- _WHAT THE TASK ASKS_
Match the word "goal". Return each line of the data below where it appears.

(INPUT DATA begins)

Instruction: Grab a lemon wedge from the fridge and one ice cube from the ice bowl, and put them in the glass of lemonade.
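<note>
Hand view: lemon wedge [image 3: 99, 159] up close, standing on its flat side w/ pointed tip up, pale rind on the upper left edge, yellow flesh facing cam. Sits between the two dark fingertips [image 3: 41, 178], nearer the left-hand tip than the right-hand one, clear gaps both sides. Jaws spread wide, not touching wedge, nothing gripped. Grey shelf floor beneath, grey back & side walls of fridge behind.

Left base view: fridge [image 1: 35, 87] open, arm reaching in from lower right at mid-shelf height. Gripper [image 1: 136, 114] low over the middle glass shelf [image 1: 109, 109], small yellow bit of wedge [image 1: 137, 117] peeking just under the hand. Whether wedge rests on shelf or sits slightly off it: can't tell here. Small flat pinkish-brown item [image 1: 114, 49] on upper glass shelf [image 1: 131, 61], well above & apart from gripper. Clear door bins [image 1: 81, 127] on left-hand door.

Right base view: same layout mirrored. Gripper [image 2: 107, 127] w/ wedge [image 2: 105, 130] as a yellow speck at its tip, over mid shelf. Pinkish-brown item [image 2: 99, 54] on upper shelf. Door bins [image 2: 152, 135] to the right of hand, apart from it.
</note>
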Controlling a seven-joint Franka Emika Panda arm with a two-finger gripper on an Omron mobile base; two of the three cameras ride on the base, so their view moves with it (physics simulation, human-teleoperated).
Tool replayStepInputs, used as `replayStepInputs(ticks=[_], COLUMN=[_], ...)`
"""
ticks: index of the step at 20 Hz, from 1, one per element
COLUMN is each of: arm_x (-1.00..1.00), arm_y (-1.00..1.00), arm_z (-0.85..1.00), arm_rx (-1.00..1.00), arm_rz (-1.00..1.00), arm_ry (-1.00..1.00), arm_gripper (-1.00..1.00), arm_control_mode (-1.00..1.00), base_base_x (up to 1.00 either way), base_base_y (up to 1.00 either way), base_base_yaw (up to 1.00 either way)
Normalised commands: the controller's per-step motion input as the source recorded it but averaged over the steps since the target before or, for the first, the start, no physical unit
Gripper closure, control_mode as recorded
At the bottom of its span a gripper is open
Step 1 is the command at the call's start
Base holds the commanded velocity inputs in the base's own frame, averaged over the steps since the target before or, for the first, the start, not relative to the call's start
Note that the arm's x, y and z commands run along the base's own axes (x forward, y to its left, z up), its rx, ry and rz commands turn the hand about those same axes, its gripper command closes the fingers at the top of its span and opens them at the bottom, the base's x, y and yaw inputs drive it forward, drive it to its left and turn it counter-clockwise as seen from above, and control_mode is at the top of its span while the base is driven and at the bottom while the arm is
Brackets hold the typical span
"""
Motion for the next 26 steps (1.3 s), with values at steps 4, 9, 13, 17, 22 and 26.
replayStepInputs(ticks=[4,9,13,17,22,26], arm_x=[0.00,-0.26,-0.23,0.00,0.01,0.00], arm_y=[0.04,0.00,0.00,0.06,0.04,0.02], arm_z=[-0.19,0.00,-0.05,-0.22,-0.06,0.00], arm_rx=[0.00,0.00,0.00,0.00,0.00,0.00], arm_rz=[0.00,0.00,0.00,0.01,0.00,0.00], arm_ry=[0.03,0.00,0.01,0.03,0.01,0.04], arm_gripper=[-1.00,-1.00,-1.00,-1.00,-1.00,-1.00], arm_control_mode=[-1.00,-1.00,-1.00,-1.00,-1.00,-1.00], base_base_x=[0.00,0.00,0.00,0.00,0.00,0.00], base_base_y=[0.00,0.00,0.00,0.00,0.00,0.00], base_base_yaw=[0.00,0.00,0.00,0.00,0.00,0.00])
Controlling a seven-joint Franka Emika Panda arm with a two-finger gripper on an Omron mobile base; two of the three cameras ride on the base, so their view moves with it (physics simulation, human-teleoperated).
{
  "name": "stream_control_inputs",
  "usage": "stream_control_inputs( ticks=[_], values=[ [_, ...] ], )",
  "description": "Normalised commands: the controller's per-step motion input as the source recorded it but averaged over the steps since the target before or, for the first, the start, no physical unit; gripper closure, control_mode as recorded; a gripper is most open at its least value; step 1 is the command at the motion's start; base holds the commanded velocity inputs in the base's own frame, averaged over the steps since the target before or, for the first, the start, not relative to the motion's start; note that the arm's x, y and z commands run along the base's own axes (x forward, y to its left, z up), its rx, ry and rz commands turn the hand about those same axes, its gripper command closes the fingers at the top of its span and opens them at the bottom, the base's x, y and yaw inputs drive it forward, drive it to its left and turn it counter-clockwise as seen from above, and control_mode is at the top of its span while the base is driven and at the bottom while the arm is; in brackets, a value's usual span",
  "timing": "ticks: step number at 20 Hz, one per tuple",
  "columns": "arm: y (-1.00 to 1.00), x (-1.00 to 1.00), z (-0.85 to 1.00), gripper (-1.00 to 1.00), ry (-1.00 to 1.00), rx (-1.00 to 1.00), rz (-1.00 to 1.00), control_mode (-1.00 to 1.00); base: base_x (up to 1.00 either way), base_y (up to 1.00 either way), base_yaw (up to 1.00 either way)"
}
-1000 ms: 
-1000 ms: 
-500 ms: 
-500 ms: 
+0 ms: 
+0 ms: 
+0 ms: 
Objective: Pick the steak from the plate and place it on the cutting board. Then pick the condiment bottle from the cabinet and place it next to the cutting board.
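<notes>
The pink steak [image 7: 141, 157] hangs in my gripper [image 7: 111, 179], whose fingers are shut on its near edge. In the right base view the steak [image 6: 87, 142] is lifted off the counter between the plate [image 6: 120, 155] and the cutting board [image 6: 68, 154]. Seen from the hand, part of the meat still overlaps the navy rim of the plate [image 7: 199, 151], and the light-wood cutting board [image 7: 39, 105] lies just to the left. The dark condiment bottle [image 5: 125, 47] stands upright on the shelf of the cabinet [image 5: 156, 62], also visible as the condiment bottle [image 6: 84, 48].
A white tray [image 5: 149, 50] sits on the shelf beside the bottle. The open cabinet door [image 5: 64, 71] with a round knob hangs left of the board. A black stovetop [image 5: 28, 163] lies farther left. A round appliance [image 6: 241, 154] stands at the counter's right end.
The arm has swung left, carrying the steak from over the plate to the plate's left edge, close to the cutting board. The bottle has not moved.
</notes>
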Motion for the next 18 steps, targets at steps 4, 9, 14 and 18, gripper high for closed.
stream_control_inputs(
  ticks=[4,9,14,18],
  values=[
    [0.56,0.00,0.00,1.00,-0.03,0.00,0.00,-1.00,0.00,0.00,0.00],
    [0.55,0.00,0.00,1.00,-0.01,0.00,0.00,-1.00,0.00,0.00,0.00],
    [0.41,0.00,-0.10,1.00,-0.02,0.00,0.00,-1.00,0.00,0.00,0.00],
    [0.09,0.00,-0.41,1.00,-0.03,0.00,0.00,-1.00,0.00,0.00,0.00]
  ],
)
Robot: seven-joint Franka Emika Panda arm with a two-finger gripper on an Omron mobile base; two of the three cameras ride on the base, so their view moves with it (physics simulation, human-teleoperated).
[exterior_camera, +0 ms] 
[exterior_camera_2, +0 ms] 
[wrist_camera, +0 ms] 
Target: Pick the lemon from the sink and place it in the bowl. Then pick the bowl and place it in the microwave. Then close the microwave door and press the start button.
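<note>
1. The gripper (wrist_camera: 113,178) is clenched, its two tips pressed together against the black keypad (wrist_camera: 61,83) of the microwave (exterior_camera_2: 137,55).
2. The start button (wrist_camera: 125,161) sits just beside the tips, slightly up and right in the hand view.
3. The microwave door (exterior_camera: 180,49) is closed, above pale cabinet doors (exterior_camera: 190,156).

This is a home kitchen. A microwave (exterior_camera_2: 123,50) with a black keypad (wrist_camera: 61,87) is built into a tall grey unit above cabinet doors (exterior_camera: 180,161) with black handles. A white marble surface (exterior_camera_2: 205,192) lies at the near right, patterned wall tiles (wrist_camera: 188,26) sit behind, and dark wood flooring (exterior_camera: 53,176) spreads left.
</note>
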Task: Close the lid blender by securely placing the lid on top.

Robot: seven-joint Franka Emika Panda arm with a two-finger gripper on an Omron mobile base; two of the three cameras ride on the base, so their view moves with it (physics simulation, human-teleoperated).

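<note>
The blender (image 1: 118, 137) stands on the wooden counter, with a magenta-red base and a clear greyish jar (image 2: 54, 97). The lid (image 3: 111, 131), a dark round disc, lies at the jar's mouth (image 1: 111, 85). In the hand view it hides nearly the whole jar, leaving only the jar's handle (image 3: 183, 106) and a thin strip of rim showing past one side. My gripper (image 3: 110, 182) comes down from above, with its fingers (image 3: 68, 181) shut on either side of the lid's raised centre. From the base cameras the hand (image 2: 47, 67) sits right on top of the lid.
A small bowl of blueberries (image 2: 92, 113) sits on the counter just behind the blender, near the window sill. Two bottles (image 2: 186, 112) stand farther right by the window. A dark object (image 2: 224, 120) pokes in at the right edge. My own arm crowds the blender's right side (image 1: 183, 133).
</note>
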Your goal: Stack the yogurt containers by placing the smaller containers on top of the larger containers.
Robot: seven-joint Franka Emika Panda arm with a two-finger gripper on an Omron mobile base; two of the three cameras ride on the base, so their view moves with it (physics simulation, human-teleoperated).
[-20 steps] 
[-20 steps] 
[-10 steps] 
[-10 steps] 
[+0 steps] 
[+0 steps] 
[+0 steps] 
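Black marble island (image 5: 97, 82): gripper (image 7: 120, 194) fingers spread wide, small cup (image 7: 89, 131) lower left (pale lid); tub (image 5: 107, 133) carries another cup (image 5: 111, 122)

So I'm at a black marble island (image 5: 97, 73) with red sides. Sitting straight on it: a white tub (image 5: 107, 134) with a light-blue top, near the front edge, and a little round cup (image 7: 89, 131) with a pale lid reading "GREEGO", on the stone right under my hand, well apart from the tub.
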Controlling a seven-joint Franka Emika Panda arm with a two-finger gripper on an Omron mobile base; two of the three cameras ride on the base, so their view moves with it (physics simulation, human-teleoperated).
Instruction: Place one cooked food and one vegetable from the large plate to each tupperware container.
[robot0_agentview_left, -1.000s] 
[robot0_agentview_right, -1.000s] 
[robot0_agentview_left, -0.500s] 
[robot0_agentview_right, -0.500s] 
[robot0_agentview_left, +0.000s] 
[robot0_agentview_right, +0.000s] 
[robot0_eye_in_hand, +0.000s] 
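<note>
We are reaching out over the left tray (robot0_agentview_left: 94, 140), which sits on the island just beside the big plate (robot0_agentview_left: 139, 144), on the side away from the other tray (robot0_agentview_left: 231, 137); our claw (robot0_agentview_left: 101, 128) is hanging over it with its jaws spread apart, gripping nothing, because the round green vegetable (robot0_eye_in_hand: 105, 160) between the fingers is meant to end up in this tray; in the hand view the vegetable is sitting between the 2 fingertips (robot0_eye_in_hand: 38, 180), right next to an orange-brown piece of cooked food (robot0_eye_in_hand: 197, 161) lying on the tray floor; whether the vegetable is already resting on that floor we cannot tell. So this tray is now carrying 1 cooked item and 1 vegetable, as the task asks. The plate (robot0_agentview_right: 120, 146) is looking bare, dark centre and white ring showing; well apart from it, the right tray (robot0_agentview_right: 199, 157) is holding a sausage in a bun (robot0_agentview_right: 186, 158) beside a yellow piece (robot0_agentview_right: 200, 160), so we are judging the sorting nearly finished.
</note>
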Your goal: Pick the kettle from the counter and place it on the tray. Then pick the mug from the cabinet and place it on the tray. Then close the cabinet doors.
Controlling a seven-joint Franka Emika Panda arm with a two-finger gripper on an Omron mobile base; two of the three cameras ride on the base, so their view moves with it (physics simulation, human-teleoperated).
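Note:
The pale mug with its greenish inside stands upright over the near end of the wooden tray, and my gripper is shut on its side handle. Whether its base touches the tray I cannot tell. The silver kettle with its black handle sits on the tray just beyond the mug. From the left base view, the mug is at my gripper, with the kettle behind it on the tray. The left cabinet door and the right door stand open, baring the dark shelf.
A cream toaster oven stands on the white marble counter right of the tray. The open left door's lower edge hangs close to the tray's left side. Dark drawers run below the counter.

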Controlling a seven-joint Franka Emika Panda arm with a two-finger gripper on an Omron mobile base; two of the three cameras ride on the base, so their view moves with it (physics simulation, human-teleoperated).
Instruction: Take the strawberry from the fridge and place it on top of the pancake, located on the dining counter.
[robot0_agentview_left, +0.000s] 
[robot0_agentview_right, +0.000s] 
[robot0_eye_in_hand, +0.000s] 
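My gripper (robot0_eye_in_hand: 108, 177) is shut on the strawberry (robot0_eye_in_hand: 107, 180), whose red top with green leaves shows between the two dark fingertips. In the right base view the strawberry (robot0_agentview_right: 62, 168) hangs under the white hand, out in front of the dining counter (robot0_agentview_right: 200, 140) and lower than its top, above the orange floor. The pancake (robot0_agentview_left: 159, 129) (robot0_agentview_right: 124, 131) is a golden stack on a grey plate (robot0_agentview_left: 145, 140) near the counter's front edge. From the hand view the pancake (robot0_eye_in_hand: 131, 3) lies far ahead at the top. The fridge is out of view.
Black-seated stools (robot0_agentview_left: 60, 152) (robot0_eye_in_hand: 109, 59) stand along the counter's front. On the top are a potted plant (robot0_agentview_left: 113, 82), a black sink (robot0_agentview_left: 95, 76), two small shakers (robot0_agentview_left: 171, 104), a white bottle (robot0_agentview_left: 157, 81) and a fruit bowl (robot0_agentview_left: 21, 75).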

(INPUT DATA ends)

- _RESPONSE AREA_
Your goal: Stack the yogurt containers by placing the smaller containers on top of the larger containers.
Your goal: Pick the kettle from the counter and place it on the tray. Then pick the mug from the cabinet and place it on the tray. Then close the cabinet doors.

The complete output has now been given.